Eat your camping food, then where to?
• Help Tyberius set up the barricades.
• Check the nurse’s station with Hefty.
• Loot the lockers with Cooper.
• Try to turn the power back on with Sims.
• Explore the cafeteria with Guillermo.
MAKE YOUR CHOICE
Self-Fulfilling Prophesy
“Don’t be such a pussy,” Rosie says. She turns toward the canyon and prepares to cross, testing the ropes for firmness.
“It’ll be all right,” Lucas assures you. “This is newly built, tested, and used—sturdy. If you want, you can walk in the middle.”
Rosie starts on the bridge, a hand securely on each rope and lunging forward to the first step. One more step and she’s out on the bridge. It sways in a serpentine motion once her weight is fully supported. Now it’s your turn.
Your hands and feet tingle with the sudden rush of blood. You sweat. It’s high up, precarious, and each step spells certain death. Your head expels any sense of well-being to make room for the growing vertigo, pressing like swelling cotton within your skull.
Heights suck. But heights with a fate worse than death waiting at the bottom are in a league of their own. You grasp the rope, the coarse fibers itching at your sweaty palms, and take your first step out over the abyss.
“Don’t look down,” Lucas Tesshu says. Great fucking suggestion, you think. What do people always—always—do when they’re told not to look down?
You peer beyond your feet, the foreground fading away and the zombies below coming in with sharp clarity. It’s like a Hitchcock shot; or the shark coming at you in a sickening dolly zoom in Jaws, but it’s happening in real life. The bridge all but disappears and the writhing mass of ghouls jumps up at you in telescopic intensity.
You fall to your knees and vomit. “Hold on
to the ropes!” Lucas shouts.
The undead canal below comes to life with the introduction of your lunch and the shouts of your partners next to you. It’s a concert of moans, all echoing off the canyon like an amphitheater and coming at you in a booming drone. They struggle further, reaching up to you in hopeful expectation.
You need to get off this bridge.
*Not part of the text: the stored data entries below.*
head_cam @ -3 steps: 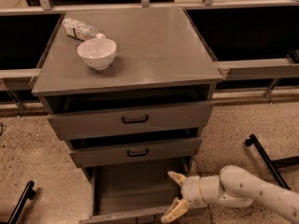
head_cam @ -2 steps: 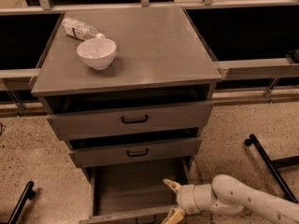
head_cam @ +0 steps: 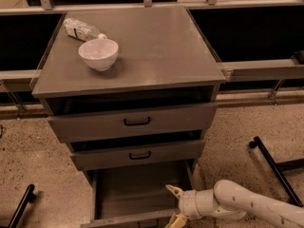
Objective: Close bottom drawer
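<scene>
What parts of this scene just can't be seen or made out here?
Bottom drawer: front panel cut off by the picture's lower edge, camera view.
Gripper, open at the drawer's front right corner: lower fingertip cut off too; contact unclear.
Bottle: label too small to read.

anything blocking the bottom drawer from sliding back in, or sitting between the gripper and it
Nothing visible does. The grey, flat-fronted bottom drawer stands pulled out, and nothing shows in its tray or in the opening behind it. The white two-finger gripper is at the drawer's front right corner with its fingers spread, and nothing lies between it and the drawer.
</scene>
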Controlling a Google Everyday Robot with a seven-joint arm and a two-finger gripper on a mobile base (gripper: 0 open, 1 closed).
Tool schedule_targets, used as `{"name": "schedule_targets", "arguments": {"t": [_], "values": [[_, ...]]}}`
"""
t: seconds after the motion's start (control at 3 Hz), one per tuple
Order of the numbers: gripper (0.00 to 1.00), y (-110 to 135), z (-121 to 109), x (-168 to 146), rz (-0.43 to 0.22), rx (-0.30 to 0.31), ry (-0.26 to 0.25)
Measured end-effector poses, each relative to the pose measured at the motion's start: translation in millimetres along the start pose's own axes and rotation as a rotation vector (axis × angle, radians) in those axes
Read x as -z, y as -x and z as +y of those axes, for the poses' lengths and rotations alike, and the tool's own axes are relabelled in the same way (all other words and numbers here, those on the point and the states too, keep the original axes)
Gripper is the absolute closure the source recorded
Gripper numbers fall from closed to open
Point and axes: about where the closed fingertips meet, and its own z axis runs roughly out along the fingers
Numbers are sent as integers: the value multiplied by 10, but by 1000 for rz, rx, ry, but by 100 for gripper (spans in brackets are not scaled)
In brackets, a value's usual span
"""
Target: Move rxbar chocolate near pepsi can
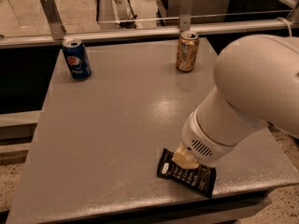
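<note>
Mostly hidden behind arm (252,92): gripper (185,157), over rxbar chocolate (197,177)

A flat grey tabletop with a matte, faintly speckled surface (117,125) is filling most of the view and is catching a soft glare near its middle. A gold-orange metal drink can with a silver top (187,51) is standing upright near the far edge, right of centre. Just behind that edge a pale horizontal metal rail (140,31) is running across the scene. Two grey upright brackets are rising from it, one at the left (50,14) and one behind the can (187,3). A thin wire (140,20) is stretching between them. Speckled stone flooring (14,190) is showing at the lower left. The gripper (186,157) is hanging low over the table's near right part.
</note>
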Motion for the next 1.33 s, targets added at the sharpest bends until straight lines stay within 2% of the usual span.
{"name": "schedule_targets", "arguments": {"t": [0.67, 1.0, 1.33], "values": [[36, 127, -452, 337, -49, 155, -163], [13, 124, -541, 409, -55, 171, -174], [0, 63, -483, 439, -41, 135, -108]]}}
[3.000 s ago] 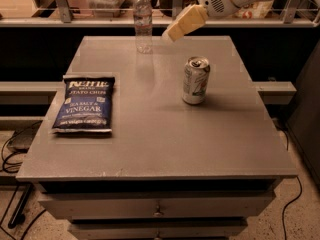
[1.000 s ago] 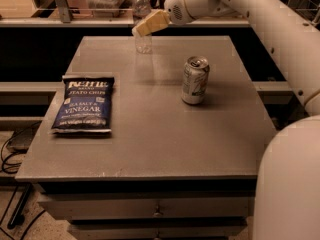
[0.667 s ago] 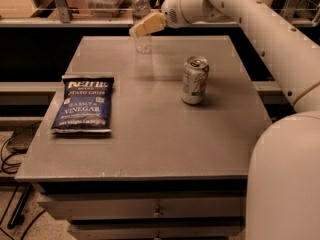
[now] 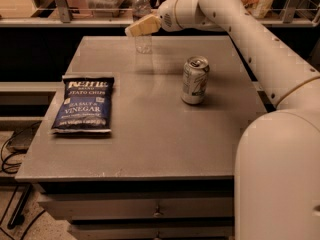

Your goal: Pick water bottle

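Observation:
The water bottle [image 4: 142, 6] is a slim clear plastic bottle with a white cap, standing upright at the far edge of the grey table [image 4: 150, 134]. My gripper [image 4: 136, 29], tan-tipped at the end of the white arm [image 4: 225, 9], reaches in from the right at the height of the bottle's middle. It overlaps the bottle's mid section, which it hides. The bottle's lower part [image 4: 143, 45] shows below it.
A silver soda can [image 4: 194, 80] stands right of centre, with its top opened. A blue bag of salt and vinegar chips [image 4: 85, 104] lies flat on the left. The arm's large white body [image 4: 280, 174] fills the right foreground. A shelf with railings runs behind the table.
The gripper has moved left from right of the bottle to across its middle. The bottle, can and chip bag have not moved.

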Controlling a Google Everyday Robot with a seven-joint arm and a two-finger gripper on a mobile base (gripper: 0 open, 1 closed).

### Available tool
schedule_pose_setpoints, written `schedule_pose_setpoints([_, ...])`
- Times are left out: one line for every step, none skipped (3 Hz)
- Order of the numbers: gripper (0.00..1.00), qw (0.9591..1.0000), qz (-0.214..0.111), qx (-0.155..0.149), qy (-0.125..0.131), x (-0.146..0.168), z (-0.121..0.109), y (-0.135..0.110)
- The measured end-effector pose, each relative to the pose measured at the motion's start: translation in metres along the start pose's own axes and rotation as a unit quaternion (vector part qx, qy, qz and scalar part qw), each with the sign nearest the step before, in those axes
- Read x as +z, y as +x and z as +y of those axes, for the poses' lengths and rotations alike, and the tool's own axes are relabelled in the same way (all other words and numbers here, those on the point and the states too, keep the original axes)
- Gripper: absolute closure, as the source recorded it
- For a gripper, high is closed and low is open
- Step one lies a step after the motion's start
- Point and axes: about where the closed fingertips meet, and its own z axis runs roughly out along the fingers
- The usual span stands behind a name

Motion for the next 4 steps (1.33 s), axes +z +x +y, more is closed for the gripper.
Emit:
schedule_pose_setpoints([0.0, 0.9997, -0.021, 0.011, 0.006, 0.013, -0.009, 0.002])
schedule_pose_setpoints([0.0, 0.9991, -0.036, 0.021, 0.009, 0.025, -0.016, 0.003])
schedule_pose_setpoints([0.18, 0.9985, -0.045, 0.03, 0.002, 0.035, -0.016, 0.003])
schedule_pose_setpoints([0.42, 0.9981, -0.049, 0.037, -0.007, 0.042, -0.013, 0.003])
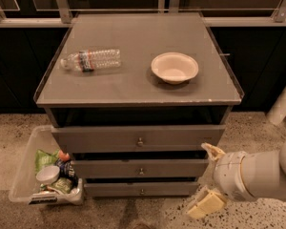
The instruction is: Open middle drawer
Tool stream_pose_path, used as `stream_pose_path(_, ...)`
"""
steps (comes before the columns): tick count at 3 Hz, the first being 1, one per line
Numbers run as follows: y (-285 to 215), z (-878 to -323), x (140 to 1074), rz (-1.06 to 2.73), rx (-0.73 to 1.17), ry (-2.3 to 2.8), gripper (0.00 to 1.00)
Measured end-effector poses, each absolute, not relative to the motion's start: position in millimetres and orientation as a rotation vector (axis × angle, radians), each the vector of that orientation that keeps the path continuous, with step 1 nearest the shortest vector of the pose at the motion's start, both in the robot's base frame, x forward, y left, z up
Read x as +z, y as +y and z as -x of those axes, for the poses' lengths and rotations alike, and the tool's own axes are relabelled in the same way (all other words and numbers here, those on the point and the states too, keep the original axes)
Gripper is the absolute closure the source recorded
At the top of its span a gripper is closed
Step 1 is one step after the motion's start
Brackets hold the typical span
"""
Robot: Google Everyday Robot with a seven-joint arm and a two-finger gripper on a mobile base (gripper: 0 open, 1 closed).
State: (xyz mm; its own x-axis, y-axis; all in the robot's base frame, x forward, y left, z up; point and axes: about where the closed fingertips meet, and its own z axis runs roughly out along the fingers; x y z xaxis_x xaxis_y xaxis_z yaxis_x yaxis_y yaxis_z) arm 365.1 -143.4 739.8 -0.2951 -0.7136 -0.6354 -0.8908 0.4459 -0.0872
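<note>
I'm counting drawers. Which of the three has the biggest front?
The top drawer, just under the tabletop: its grey front is taller and wider than the middle drawer and bottom drawer. The gripper hangs open just right of those two.

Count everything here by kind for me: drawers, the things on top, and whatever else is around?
Drawers: 3 (the middle drawer is shut)
Plastic water bottle: 1
White bowl: 1
Clear bin of trash on the floor: 1
Gripper, jaws open, by the middle drawer's right end: 1
Total: 7
</note>
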Motion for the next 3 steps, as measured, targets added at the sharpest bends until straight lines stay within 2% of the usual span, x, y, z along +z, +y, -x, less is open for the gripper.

You need to get off this goddamn bridge! Lucas is right behind you and Rosie has stopped only two planks ahead. You stand, the bridge swaying forcefully in response, and start to move forward.
“Hurry up,” you mutter.
“You okay?” Rosie asks.
“Get out of the way. Hurry up—hurry up!”
“Okay, chill out.”
She starts to move, but it’s not enough for you. You’re having a full-blown panic attack; you can’t breathe, see, or think. You’re on her heels, trying to overtake her.
“Hey! Cut it out!” she shouts. The zombies are screaming now too.
She’s stopped on the bridge. That won’t do at all. It’s wide enough; you can pass her. You lunge forward, stepping onto the same plank as Rosie. The resulting swing, as if the two of you were trying to stand upon a literal playground swing, is enough to knock both of you off-balance.
“Stop!” Lucas shouts, trying to reach out and restrain you. But it’s too late. You fall back, landing perfectly upon the thin air between two planks. A sickly feeling of malaise flows over you as you pass through the bridge.
From above, you can see Lucas reaching out, still hoping to catch you. Rosie falls as well, and catches the rope with one hand, but her body weight coupled with gravity is too much force and the rope tears away from her grasp.
The two of you tumble down the canyon and land with a crunch atop the thrashing, palpitating undead throng. Arms worm their way around you, holding you down and tearing you apart in the same motion.